Alice was half laughing, half weeping.

"Maybe not the twelve-children part," she said. "Poor Cassie, you would be worn out."

They both laughed as Cassandra got to her feet.

"Besides, Alice," she said, "there is no reason that all your life and happiness should be lived through me. /Vicariously/ is a horrid word.

Perhaps it is time you began to live on your own account. And love.

Perhaps /you/ will meet a gentleman and he will realize what a perfect gem he has found and will fall in love with you and you with him.

Perhaps /you/ will live happily ever after."

"But not with a dozen children, I hope," Alice said with a look of mock horror, and they both laughed again.

Ah, there was so little opportunity for laughter these days. It seemed to Cassandra that she could probably count on the fingers of one hand the number of times she had felt sheer amusement during the past ten years.

"I had better go and dust off my black bonnet," she said.


***

Stephen Huxtable, Earl of Merton, was riding in Hyde Park with Constantine Huxtable, his second cousin.

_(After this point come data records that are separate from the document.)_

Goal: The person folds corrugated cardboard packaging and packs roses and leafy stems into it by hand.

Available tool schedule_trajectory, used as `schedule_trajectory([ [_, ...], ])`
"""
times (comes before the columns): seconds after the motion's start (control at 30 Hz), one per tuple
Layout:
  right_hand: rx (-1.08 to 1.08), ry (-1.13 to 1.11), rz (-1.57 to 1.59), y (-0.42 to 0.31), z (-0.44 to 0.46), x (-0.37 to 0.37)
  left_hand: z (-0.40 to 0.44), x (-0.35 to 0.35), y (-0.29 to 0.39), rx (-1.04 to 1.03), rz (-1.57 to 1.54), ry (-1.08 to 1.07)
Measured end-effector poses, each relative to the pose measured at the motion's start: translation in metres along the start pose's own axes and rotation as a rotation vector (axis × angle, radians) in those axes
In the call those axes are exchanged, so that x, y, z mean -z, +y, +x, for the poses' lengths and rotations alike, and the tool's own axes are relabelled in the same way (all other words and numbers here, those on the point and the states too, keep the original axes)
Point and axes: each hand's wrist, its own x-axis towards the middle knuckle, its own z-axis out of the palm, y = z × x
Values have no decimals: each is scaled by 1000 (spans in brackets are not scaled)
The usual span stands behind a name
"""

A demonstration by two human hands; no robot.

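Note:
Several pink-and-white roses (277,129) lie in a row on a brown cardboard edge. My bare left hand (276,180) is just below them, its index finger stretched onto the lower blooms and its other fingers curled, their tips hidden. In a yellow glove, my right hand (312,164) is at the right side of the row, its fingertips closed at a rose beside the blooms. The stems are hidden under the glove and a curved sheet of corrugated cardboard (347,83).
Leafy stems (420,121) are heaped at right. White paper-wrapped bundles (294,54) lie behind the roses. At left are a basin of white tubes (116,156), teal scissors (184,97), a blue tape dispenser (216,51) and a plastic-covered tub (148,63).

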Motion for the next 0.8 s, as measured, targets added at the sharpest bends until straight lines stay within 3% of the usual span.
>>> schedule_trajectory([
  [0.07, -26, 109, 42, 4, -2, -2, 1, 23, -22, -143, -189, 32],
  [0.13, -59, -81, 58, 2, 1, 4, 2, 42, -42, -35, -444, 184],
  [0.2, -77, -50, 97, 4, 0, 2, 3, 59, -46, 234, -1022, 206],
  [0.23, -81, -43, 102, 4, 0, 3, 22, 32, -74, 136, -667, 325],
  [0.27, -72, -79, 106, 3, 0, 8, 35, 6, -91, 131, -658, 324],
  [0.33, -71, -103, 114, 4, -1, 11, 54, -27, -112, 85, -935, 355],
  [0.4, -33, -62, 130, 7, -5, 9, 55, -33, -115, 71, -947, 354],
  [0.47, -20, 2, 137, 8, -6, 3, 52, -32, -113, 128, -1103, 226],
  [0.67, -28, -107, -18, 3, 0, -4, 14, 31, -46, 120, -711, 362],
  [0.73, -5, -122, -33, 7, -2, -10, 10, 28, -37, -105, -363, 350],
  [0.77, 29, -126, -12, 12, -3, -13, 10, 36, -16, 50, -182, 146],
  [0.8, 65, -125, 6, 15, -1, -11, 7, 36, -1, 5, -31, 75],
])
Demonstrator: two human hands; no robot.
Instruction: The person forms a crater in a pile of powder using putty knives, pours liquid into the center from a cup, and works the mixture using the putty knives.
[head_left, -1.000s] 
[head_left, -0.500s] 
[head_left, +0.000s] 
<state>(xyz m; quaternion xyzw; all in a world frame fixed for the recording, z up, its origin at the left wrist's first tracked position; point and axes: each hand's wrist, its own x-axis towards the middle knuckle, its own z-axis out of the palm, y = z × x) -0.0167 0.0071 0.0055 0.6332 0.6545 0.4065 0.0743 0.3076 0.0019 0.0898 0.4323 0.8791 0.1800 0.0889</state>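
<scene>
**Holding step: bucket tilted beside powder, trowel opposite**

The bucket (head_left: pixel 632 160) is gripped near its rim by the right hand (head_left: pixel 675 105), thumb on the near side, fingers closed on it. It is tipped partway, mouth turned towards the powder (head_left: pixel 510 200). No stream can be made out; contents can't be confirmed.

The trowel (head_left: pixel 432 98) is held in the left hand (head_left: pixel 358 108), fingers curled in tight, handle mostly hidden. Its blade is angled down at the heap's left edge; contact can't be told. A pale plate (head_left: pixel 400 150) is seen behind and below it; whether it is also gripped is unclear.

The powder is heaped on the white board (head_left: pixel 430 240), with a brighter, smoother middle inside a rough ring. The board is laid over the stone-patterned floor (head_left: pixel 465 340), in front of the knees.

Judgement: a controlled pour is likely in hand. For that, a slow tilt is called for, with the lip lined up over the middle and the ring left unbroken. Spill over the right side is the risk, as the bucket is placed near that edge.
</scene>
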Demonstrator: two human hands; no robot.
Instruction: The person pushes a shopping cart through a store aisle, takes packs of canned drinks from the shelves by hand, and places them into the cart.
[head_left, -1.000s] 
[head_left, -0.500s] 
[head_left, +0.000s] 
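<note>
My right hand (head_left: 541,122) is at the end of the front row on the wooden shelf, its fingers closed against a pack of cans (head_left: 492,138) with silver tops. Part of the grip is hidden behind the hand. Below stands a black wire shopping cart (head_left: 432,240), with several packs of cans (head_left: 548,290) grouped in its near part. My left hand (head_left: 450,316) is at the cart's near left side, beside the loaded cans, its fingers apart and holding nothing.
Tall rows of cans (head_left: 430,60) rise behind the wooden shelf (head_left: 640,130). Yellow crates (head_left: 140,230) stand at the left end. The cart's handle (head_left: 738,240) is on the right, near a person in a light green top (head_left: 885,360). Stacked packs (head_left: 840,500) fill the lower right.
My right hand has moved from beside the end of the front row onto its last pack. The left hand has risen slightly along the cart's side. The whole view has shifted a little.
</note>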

It was the fashionable hour of the afternoon, and the main carriageway was packed with vehicles of all descriptions, most of them open so that the occupants could more readily take the air and look about at all the activity around them and converse with the occupants of other carriages and with pedestrians. There were crowds of the latter too on the footpath. And there were many riders on horseback. Stephen and Constantine were two of them as they wove their way skillfully among the carriages.

It was a lovely early summer day with just enough fluffy white clouds to offer the occasional welcome shade and prevent the sun from being too scorching.